> **Your goal**
Print the entire listing below word for word, excluding its pictures.

> **Supplied data**
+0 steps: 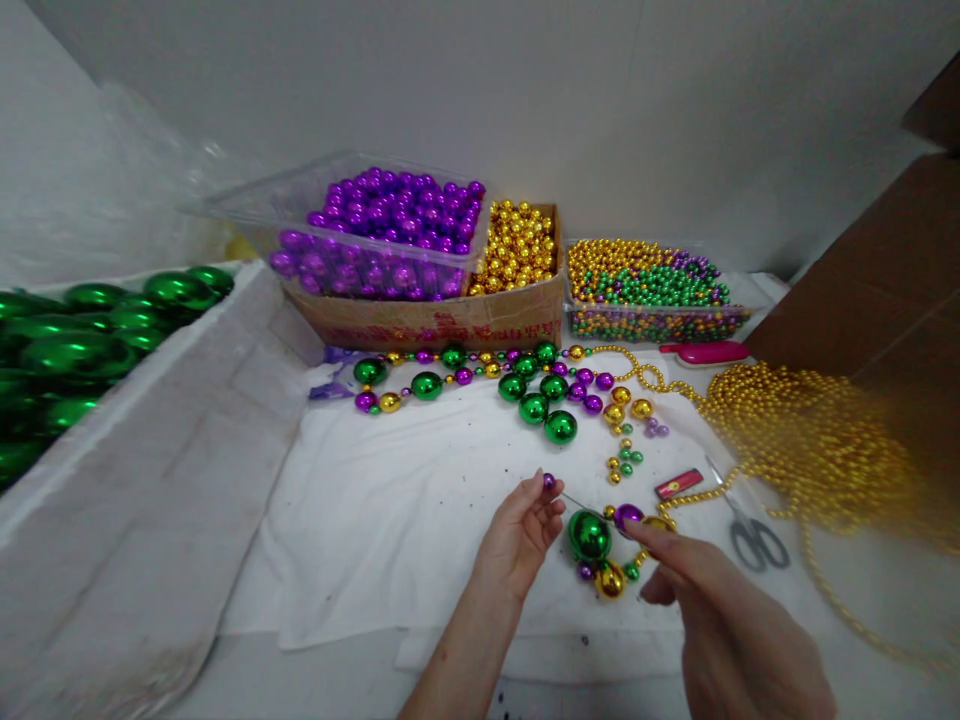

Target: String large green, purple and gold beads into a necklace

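Observation:
My left hand (517,530) pinches a small purple bead (549,481) between thumb and fingertips. A thin dark string (579,502) runs from there toward a larger purple bead (628,517). My right hand (727,595) is closed at that bead, gripping the strand beside a gold bead (660,524) partly behind the fingers. Just below the string lie a big green bead (589,535), a gold bead (610,578) and smaller purple and green beads. Loose green beads (560,427) and purple beads (592,404) are farther up the white cloth (360,530).
A finished-looking strand (426,385) lies across the back. Behind it stand a tub of purple beads (397,215), a cardboard box (420,322) and a mixed-bead tray (652,322). Scissors (759,545), a red lighter (678,485) and gold bead chain (795,430) sit right; green balls (75,350) left.

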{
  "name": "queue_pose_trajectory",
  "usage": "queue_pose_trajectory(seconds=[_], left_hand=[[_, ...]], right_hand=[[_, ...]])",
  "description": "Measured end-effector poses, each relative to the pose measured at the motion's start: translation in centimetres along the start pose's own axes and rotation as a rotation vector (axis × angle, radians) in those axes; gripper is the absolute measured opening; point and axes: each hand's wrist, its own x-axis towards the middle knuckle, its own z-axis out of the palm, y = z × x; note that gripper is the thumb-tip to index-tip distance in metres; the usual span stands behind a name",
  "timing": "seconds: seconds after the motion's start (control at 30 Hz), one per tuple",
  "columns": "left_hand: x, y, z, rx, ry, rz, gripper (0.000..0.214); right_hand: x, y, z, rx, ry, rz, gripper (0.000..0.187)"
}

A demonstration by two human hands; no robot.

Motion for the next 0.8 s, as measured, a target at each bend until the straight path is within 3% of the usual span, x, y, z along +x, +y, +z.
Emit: queue_pose_trajectory(seconds=[0.13,0.23,0.4,0.5,0.63,0.7,0.8], left_hand=[[-0.2,0.1,0.2,-0.025,-0.012,0.001,0.006],[-0.5,0.2,0.3,-0.083,-0.042,-0.022,0.007],[-1.4,0.0,0.8,-0.134,-0.181,-0.055,0.020],[-1.9,0.4,1.3,0.000,-0.249,0.104,0.014],[-3.1,2.8,2.6,0.316,-0.249,0.483,0.017],[-4.1,4.4,3.6,0.454,-0.248,0.653,0.016],[-5.4,6.2,5.3,0.590,-0.311,0.794,0.017]], right_hand=[[0.0,0.0,-0.4,-0.191,-0.097,-0.126,0.032],[0.2,0.1,-0.1,-0.141,-0.159,-0.213,0.038],[0.2,0.7,2.5,0.040,-0.084,-0.079,0.033],[0.8,1.6,4.2,0.188,-0.158,0.131,0.024],[3.9,2.3,4.0,0.445,-0.330,0.448,0.028],[6.0,1.9,2.9,0.500,-0.358,0.467,0.035],[8.7,0.3,1.8,0.404,-0.373,0.327,0.032]])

> **Answer section**
+0 steps: 

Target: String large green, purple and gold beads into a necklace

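Observation:
My left hand (517,530) pinches a small purple bead (549,481) between thumb and fingertips. A thin dark string (579,502) runs from there toward a larger purple bead (628,517). My right hand (727,595) is closed at that bead, gripping the strand beside a gold bead (660,524) partly behind the fingers. Just below the string lie a big green bead (589,535), a gold bead (610,578) and smaller purple and green beads. Loose green beads (560,427) and purple beads (592,404) are farther up the white cloth (360,530).
A finished-looking strand (426,385) lies across the back. Behind it stand a tub of purple beads (397,215), a cardboard box (420,322) and a mixed-bead tray (652,322). Scissors (759,545), a red lighter (678,485) and gold bead chain (795,430) sit right; green balls (75,350) left.
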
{
  "name": "queue_pose_trajectory",
  "usage": "queue_pose_trajectory(seconds=[_], left_hand=[[_, ...]], right_hand=[[_, ...]])",
  "description": "Measured end-effector poses, each relative to the pose measured at the motion's start: translation in centimetres along the start pose's own axes and rotation as a rotation vector (axis × angle, radians) in those axes; gripper is the absolute measured opening; point and axes: each hand's wrist, its own x-axis towards the middle knuckle, its own z-axis out of the palm, y = z × x; note that gripper is the thumb-tip to index-tip distance in metres; the usual span stands behind a name",
  "timing": "seconds: seconds after the motion's start (control at 30 Hz), one per tuple",
  "columns": "left_hand: x, y, z, rx, ry, rz, gripper (0.000..0.214); right_hand: x, y, z, rx, ry, rz, gripper (0.000..0.187)"
}

A demonstration by two human hands; no robot.

Motion for the next 0.8 s, as measured, a target at each bend until the straight path is within 3% of the usual span, x, y, z along +x, +y, +z.
Emit: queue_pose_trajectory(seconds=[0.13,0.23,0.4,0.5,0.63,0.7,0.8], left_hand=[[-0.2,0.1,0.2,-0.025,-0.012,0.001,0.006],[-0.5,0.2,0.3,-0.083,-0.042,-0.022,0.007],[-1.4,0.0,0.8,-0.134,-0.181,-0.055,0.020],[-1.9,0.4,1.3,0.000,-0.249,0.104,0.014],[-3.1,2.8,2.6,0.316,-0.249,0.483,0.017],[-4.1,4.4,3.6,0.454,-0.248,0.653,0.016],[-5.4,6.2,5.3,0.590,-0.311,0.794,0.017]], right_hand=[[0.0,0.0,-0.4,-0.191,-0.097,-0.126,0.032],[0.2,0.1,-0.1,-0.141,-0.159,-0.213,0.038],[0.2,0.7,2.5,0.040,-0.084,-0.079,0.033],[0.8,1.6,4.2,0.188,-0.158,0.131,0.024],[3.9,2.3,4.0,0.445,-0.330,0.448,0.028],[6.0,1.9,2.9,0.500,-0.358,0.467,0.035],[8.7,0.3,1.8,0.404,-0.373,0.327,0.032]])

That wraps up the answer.